Monday, June 4, 2012

Worship & emotion -- concluding (?) thoughts

Back in April, before the semester got really overwhelming, I wrote a couple of posts (here and here) asking questions about worship and emotion. I was considering a third post on the "objectivity" of worship and even of joy.

I still think these are questions worth asking, but I don't know that I've come to any strong conclusions about them. I do believe that we are commanded to rejoice, and that rejoicing may or may not correspond to our subjective feelings at a given moment. And on one hand, I don't think it matters whether we're "feeling it." It's right to rejoice because God is, objectively and unchangingly, who He is, whether or not our broken affections can bear that, can rightly display it. As I learned from the Eucharistic prayers back in my Anglican days, "It is right, and a good and joyful thing, always and everywhere to give thanks to you, Father Almighty, Creator of heaven and earth." (Better yet: "It is very meet, right, and our bounden duty, that we should at all times, and in all places, give thanks unto thee...")

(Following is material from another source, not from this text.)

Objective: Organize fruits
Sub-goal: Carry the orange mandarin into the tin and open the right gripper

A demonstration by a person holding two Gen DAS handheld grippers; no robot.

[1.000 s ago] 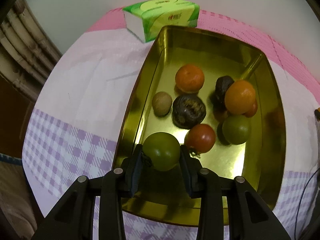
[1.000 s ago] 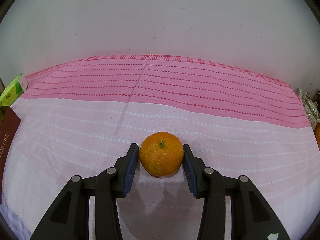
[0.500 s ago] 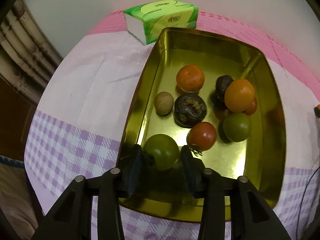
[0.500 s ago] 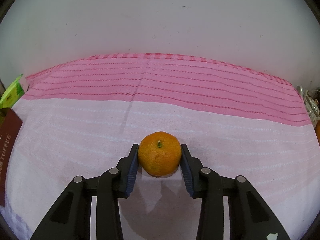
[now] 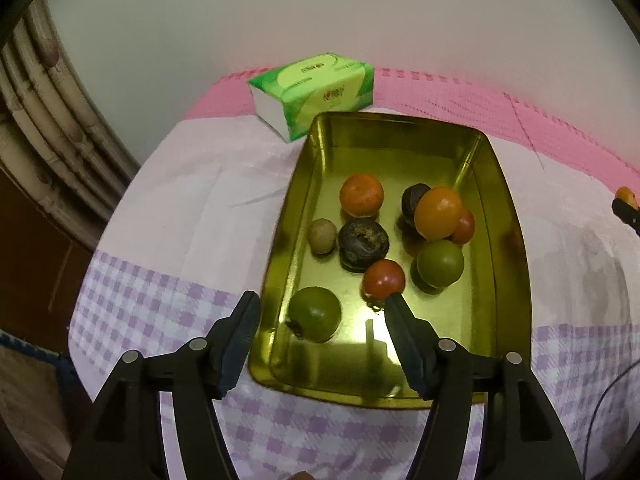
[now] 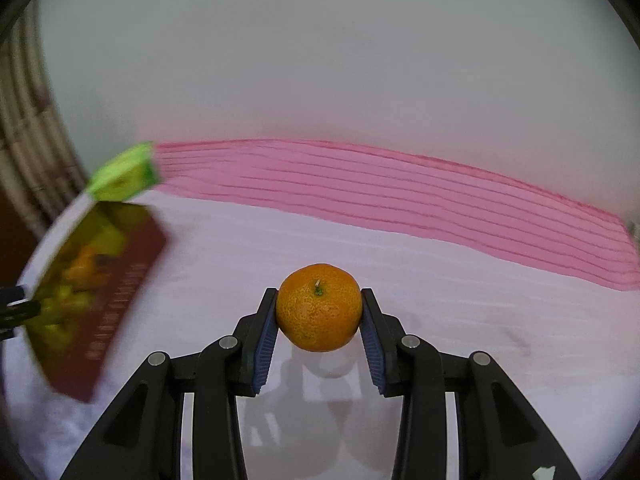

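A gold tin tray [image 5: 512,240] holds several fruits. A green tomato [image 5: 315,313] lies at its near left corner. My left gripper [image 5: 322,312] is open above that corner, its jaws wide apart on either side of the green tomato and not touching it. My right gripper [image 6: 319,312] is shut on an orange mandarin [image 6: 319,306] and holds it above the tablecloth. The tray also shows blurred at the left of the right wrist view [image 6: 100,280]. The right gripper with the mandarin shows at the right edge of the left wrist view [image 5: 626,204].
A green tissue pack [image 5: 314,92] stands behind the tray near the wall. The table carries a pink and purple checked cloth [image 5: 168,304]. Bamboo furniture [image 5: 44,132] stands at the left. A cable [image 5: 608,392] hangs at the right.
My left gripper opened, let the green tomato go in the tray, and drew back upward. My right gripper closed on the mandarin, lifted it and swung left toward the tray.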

On the other hand, if we are being increasingly "renewed in the whole man after the image of God," then I would think that includes our emotions, just like the rest of us. If we are truly being fitted for heaven -- growing by grace into the eternal worshipers we were created to be -- then does it make sense to say that, even though it will always be marred by sin in this life, the subjective side will increasingly come to match the "objective" joy of our worship? Even if not always in a warm and happy way, then in a deeper, more abiding way that makes much of God and less of ourselves? I don't know. But I find it fascinating to think of, and hopeful to trust that someday, my affect will be healed and whole and rightly oriented all of the time

I do hope to spend more time studying what Scripture says about worship and emotion (in whatever senses the Bible speaks of emotion, an intriguing question in itself). But what I've felt convicted of lately is not so much that my disposition in worship is joyless, but that it's slothful: I don't make study of God's Word a priority, and in practice, I don't think that preparing my heart for worship is all that necessary. If I'm honest, I don't believe that we really have to keep the Sabbath holy nowadays. I love the Reformed theology of the sacraments with its emphasis on preparation for receiving the Lord's Supper -- but the truth is that I don't love it enough, because if I did, I would follow it. It seems the change my heart needs is even more fundamental than I'd realized.

I don't think my blog is necessarily the place to continue working all of this out. Except to say that I'm thankful for the gracious work of the Holy Spirit, who teaches us how to rejoice and how to worship, all for God's own glory.



1 comment:

  1. Since you asked for thoughts in the first post and I was negligent to respond, mostly because I hadn't thought about it yet, I will now respond with a few of my thoughts of late.

    I've been thinking about this a good bit lately. In fact, the other night I asked Ryan whether he felt our church pandered to emotions in the worship style. The question stemmed from my experience at Gethsemane, where the office was sung in the same manner whether it was a happy, sad, vengeful, or other type of psalm. I do think, to a certain extent, the church we attend does cater to emotion in our music, although Ryan and I find ourselves personally rarely moved by it, others certainly have and do. It mattered to me to some extent, because I have been coming to the conclusion, perhaps similar to you, that while emotion is certainly not inappropriate in worship, it is also not the correct gauge for whether a service, or even if one's spiritual life, is in a good place.

    I was struck by something Thomas Merton said in Seeds of Contemplation when I read it. I don't have the exact quote, but he was making clear that a contemplative state, which he describes as sort of a union of wills between one's self and God, is neither antithetical nor linked to emotion. Emotions certainly will happen, and one should not suppress them. Instead, they're nothing, they just wash over one and one appreciates them for what they are and then leaves them be. They might be indicative of something, but ultimately emotion is not what we pursue in the worship of God; we pursue to worship God.

    Those have been the things I'm thinking of late, but I don't know if they make any more sense.